What frustrates me - and you too I think, judging from your post on junk DNA - is that the need/desire to frame complex and inherently inherently science stories as revolutionary. Your nut graf clearly bases its pitch for people to keep reading on the idea that new research is overturning long-held beliefs about the structure of genes.

But, with all due respect to Mark Gerstein and other scientists who make similar points, I don’t think science viewed alternative splicing, non-coding transcription or epigenetics as oddities until these new studies came along (trans-splicing is another story). Rather, they were accepted as general phenomena whose scale and role in biology were poorly understood. What the new genomic studies have done is give us a detailed picture of precisely which alternative splice forms are made, which regions of non-coding DNA are transcribed, and what types of epigenetic marks are found in different regions of the genome. For all of our acceptance that these existed, we had little idea about what role they play in biology, or how they are generated and regulated.
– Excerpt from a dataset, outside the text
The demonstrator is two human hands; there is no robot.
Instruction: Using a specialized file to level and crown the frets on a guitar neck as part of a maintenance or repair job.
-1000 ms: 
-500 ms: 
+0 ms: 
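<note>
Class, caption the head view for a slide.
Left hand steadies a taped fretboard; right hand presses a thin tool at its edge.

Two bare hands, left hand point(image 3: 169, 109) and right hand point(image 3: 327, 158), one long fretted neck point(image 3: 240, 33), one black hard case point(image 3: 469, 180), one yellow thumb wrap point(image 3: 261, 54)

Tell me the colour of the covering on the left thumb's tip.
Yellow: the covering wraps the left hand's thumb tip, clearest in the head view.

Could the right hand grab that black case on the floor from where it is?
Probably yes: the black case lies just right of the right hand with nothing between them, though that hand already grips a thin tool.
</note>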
Or, said more simply. We already knew that the genome was a dizzyingly complex place. The new data gives us the means to actually understand this complexity, and I don’t see why your story couldn’t have been framed around that idea.

This is more than just a minor pet peeve. The portrayal of science in the popular press is always around the idea that new experiments are showing that everything we’ve believed for decades was wrong, rather than showing it as a continuous process of discovery and elucidation. Yes, our initial models of genes were overly simplistic. But they weren’t really wrong either. They were useful abstractions of reality that allowed us to uncover the true complexity that exists in biology.

And let me just end by placing blame where blame is due. The stories on junk DNA that both you and I have criticized originate primarily with the authors of the studies in question and their press offices - who write press releases that pitch every new observation as novel and every new ideas as revolutionary. They do it because they think it’s the only way to get reporters to bite at their stories. We - scientists and science journalists - should work together to make sure this is unnecessary.